Anyone who loves Michael Mann movies, or even just the idea of Michael Mann movies, accepts that film style is a language and something more, a way of thinking, feeling and looking that goes beyond basic plotting, dialogue or character motivation. I can tell you pretty much everything that happens in Mann's new cyberthriller, Blackhat, in just one sentence. But I could easily spend 40 sentences—probably even 100 or more—telling you how it happens, describing the splash of green and red traffic lights reflected in a windshield, the purply-brown needle bruise on the tattooed skin of a heroin overdose victim, the way the camera seeks out the faintly shadowed ballerina neck curve of Chinese actress Tang Wei. Mann takes the bland elements of the generic mainstream thriller—the cop being shot, the car exploding, the hot girl taking notice of the taciturn, musclebound hero—and gooses them into visual overdrive. In Blackhat, seeing isn't believing; it's merely the process that leads to believing.
There's visual thinking everywhere you look in Blackhat, which is great until you realize that it's bled into a kind of overthinking—the movie is too much of a good thing, an exercise that flattens any potential exhilaration or excitement into the sensation of grading a term paper. It's exhilarating, at first, to move from one aesthetic flourish to another as if an excited bee.
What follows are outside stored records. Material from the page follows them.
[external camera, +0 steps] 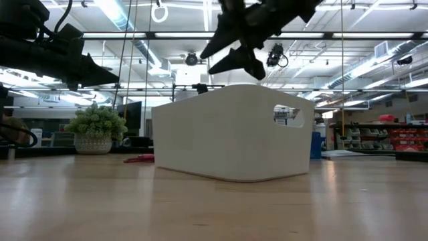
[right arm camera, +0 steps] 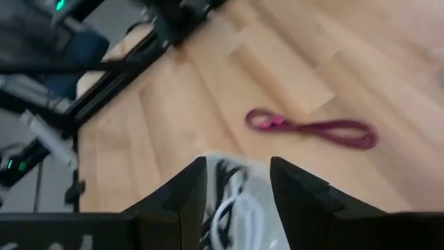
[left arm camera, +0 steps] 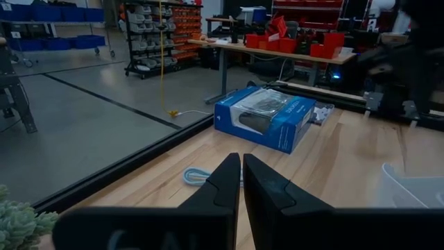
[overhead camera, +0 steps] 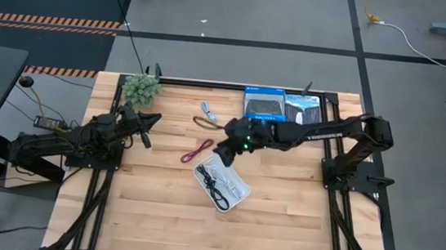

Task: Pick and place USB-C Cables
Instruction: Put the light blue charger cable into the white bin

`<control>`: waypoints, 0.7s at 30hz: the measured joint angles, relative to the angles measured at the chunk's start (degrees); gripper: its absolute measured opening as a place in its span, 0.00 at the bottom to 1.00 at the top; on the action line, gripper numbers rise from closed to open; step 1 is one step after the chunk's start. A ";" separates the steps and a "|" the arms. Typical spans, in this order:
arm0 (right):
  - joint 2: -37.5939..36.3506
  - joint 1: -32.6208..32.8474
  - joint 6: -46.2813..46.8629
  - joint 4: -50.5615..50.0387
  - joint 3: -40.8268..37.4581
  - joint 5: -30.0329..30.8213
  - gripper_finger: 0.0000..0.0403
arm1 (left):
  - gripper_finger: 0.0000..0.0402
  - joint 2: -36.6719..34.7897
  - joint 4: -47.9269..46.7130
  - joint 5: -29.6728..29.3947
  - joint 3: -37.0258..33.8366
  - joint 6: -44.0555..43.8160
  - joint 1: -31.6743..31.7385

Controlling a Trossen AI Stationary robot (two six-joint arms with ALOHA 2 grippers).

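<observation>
Above the glossy white plastic tray holding coiled black and white cables, the right gripper is hovering open and empty, the thin maroon cable lying just beside on wood.

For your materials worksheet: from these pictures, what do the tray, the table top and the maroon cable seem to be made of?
Tray: probably plastic, smooth matte white walls with rounded corners and a moulded handle slot.
Table top: wood, apparently sealed, with pale planks, visible grain and a soft sheen.
Maroon cable: possibly a braided fabric jacket, as its surface looks dull and textured, but the view is too blurred to be sure.
</observation>
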 joint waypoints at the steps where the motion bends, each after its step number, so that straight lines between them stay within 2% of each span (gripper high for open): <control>1: 0.41 -0.70 -0.04 -0.22 0.40 0.26 0.41 | 0.06 0.02 0.00 0.00 0.00 0.00 0.02; 5: 1.42 -3.04 -1.78 -3.41 4.72 3.08 0.41 | 0.06 0.02 0.00 0.01 0.00 0.01 0.00; 11: 5.47 -7.89 -3.31 -16.07 16.05 6.13 0.41 | 0.06 0.23 0.09 -0.03 0.01 0.00 0.00; 21: 16.83 -13.50 -13.04 -14.98 25.93 6.86 0.41 | 0.06 1.14 -0.02 0.39 0.02 0.00 0.02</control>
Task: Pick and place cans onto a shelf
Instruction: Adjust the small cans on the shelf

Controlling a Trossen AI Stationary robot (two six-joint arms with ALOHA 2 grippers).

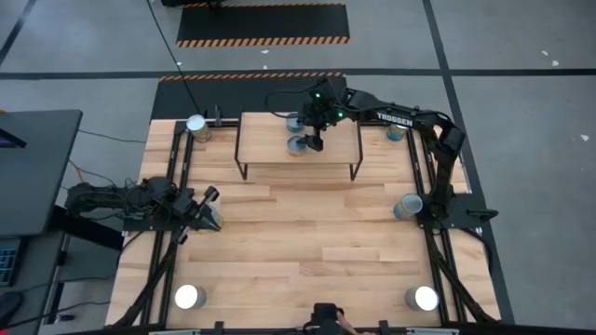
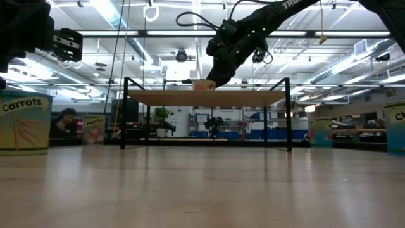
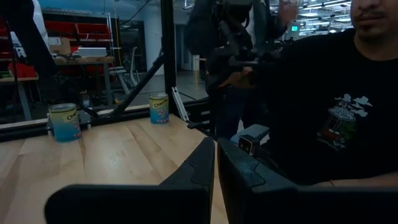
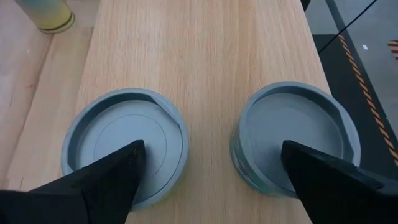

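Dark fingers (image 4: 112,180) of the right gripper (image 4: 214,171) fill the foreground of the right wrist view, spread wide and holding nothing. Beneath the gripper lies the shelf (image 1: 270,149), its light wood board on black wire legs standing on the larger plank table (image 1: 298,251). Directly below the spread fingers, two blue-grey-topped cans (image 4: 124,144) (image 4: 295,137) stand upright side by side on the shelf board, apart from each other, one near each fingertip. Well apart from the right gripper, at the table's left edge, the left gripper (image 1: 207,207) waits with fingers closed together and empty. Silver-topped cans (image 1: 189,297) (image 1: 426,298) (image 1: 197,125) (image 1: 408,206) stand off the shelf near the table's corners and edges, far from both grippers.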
But before long, all those stylistic garnishes start to pile up; you know they mean something, but “knowing” isn't the same as “feeling,” and processing them begins to feel like a chore. Ace criminal hacker Hathaway (Chris Hemsworth) is sprung from jail to help old pal and MIT classmate Chen (Wang Leehom) track down the “blackhat,” or malicious hacker, who has brought on a near-meltdown at a nuclear-power facility, obviously a prelude to an even bigger cataclysm. FBI agent Carol Barrett (a businesslike Viola Davis) dislikes and distrusts Hathaway from the start, glowering at him librarian-style over her glasses, and you can see why: With his prison-sculpted physique and swoop of slick blond hair, he's a sun-kissed galoot, a grouchy (if brilliant) slab of faux-Nordic beauty with no allegiance to anyone but himself.
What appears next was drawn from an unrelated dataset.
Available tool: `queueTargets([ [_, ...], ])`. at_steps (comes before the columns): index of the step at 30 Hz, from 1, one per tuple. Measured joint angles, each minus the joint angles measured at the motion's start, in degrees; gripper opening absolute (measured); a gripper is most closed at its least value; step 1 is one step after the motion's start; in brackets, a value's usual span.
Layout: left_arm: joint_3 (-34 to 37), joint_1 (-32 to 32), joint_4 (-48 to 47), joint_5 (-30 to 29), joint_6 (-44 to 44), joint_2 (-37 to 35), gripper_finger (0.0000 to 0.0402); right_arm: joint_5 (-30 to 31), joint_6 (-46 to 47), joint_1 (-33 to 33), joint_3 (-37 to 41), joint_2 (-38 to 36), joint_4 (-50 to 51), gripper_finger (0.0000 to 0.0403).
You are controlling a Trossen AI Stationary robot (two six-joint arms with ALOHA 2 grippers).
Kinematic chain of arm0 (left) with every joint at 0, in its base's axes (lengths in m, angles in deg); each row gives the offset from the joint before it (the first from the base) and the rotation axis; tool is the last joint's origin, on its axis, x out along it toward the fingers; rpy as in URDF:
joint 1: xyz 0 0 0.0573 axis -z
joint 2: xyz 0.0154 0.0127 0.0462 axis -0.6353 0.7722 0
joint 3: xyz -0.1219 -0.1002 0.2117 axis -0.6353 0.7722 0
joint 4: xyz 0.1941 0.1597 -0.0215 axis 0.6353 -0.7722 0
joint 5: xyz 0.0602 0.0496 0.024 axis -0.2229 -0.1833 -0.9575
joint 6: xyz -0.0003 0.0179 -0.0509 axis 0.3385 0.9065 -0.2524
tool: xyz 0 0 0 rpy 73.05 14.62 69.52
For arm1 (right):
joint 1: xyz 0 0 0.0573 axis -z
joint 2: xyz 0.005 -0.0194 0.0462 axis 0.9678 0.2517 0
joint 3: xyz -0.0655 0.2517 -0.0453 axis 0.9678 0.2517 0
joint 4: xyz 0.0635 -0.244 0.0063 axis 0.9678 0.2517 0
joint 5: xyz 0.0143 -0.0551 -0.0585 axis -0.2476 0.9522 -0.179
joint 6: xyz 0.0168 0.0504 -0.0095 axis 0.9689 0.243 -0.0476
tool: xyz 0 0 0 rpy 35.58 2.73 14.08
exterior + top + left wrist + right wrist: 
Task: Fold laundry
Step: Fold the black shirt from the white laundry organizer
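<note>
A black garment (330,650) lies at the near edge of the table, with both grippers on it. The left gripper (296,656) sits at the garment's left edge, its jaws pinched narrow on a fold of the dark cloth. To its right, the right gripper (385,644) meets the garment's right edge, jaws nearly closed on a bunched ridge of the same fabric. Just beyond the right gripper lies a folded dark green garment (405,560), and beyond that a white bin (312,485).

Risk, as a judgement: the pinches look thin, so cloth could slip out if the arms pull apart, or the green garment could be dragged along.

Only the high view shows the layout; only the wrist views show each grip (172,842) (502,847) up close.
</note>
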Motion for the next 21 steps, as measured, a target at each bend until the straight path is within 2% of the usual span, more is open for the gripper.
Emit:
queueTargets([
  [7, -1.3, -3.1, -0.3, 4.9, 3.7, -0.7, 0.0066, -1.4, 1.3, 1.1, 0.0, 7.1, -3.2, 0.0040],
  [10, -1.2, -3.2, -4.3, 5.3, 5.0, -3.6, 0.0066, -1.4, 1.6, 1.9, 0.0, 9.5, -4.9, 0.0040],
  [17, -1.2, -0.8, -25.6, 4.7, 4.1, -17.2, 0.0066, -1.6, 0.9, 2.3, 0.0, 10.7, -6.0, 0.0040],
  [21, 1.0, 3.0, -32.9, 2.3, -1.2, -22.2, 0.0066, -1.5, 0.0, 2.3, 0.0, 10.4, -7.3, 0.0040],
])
She turns out to be wrong, of course, though it takes a while for Hathaway to really come into focus as a character. The action in Blackhat skims from Chicago and Los Angeles to Hong Kong and Jakarta, with a side trip to rural Malaysia. Along the way, Hathaway falls in love (and into bed) with Chen's sister, Lien, played by Tang, a network engineer whom Chen has enlisted for the cause: Hathaway and Lien find their way to each other almost wordlessly, even though Lien speaks excellent, if strangely monotone, English. Their romance evolves quietly but steadily, which makes you believe in it more—Mann is good at that sort of thing. They exchange knowing glances that render words unnecessary; they sleep curled into each other, as if creating a mutual safety net in an unsafe world; they collaborate on a dangerous mission that begins with Lien, dressed up in a sleek businessy sheath dress, intentionally spilling coffee on a possibly important document, and then letting it flap from the window of the hired car she's riding in. Where is she going? Why did she pour coffee on the paper? Why is it important for the paper to dry quickly? The answers are somewhat anticlimactic, but that doesn't matter much. One good thing about Mann, even in a film that doesn't quite work: He enjoys teasing the questions out of you instead of just handing you the answers.
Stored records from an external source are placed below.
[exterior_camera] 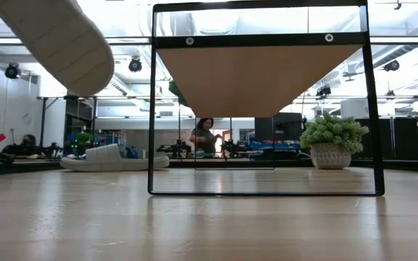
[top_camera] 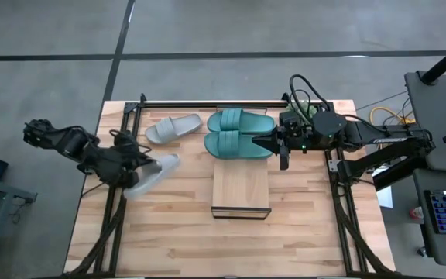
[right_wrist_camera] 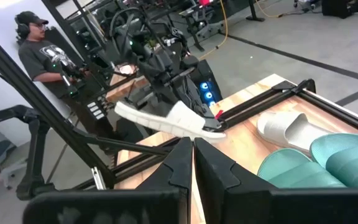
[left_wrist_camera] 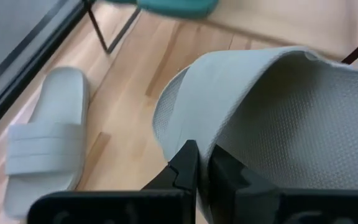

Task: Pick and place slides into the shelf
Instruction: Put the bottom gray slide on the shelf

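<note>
- Left gripper [top_camera: 127, 172] clamped on the edge of one light grey rubbery slide [top_camera: 152, 175], over the left side of the table; low view shows that slide's sole up in the air, clear of the table.
- Left wrist view: the two dark fingers [left_wrist_camera: 185, 168] are pinched together on the rim of the grey slide [left_wrist_camera: 278, 118], textured footbed facing the camera.
- Second light grey slide with a wide ribbed strap [top_camera: 173, 128] lies flat on the light-wood tabletop [top_camera: 169, 232], back-left, just beside the dark metal frame rail [top_camera: 207, 103]. Not on the shelf.
- Two dark teal-green rubbery slides [top_camera: 241, 132] lie side by side, touching, at back-centre. Front one sits right at the shelf's far end; can't tell if it overlaps it.
- Long light-wood plank shelf with dark edge [top_camera: 241, 190] sits mid-table; the visible plank is bare.
- Right gripper [top_camera: 274, 142] fully closed, holding nothing, right beside the teal pair on their right.
- Right wrist view: own fingers [right_wrist_camera: 182, 163] pressed together; left arm with the lifted grey slide [right_wrist_camera: 166, 119] visible across the table.
- Off the table: a person in a dark shirt with a headset [right_wrist_camera: 42, 53], a white pot of green plants [exterior_camera: 332, 145], and another person [exterior_camera: 205, 134] far back.
</note>
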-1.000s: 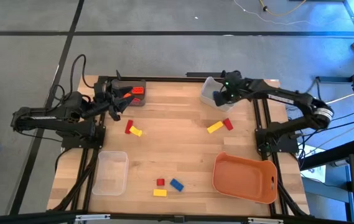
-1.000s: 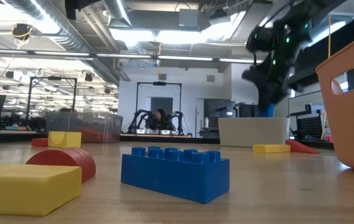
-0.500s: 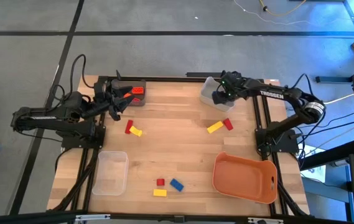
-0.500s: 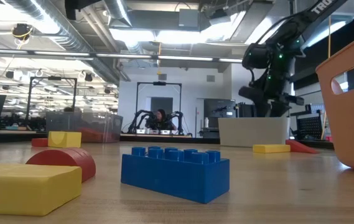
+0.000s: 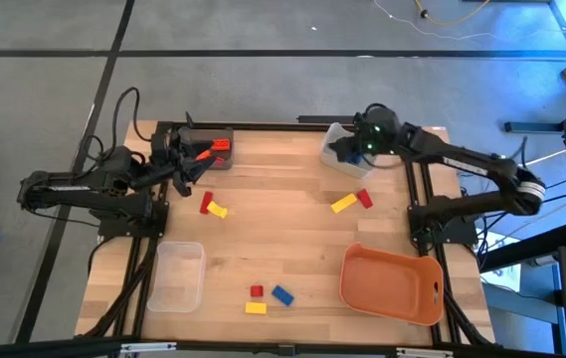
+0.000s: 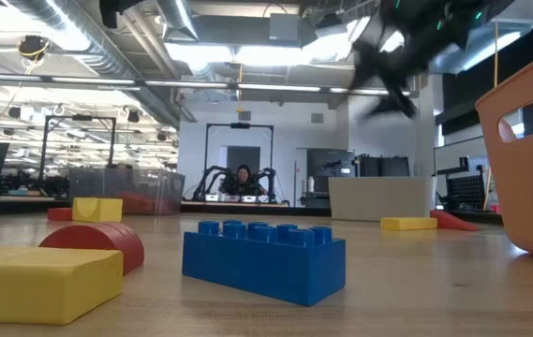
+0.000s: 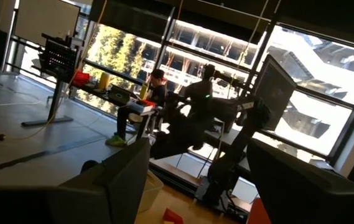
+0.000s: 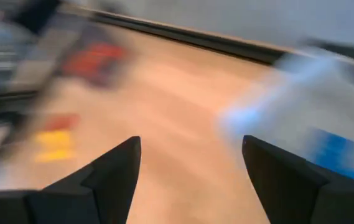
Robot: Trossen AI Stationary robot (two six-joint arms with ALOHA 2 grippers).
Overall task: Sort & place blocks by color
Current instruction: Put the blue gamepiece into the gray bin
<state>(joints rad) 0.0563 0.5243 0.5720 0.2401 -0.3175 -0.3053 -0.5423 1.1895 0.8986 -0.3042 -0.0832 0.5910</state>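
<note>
Above the clear bin (image 5: 340,151) at the desk's (image 5: 283,214) far edge, the right tool (image 5: 346,149) hangs released, fingers apart and empty.

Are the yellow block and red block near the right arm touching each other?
Touching: the high view shows the yellow block and red block meeting at one end, with no wood visible between them.

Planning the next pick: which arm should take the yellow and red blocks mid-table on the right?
Right. Its hand hovers open by the white bin, close to those blocks; the left hand sits across the table.
</note>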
In fact, Blackhat is so engaging in lots of little ways that it's a shame the movie doesn't add up to more. Tang and especially Wang—both of whom appeared in Ang Lee's Lust, Caution—may not have as much to do as they should, but Mann presents them as possible movie stars of the future, sexy and appealing actors worthy of our attention. (How many Asian men, especially, get to be sexy in American movies? Chow Yun-fat was one of the most sensual actors of the 1990s' Hong Kong movie boom, but Hollywood never figured out what to do with him.)
Cinematographer Stuart Dryburgh, in his first collaboration with Mann, makes a suitable partner in crime: He's good at executing Mann's seemingly simple but much-fussed-over visual ideas—the neon décor of a Hong Kong noodle restaurant glows pink and green just so because you know Mann wouldn't have it any other way. And the movie opens with an imaginative re-enactment of computer code snaking through a network, presented as a stream of light wending its way along the twists and turns of various circuitry, almost as if molten lava had been poured into the crevices of an ant colony. It's a clever bit of visual wizardry that teases in just the right way, making you wonder just where you're headed for the next two hours or so.
And yet this elaborate, purposeful movie never quite connects. Mann has made some extraordinary pictures, the Big Tobacco exposé drama The Insider among the best of them. But that was in 1999: Since then, he's had a string of films—including Collateral and Public Enemies—that purport to cut deep but don't amount to much more than bloodless stylistic exercises. Blackhat only makes that list longer. It's acceptably entertaining while you're watching it. But how depressing that Michael Mann should settle for being acceptably anything.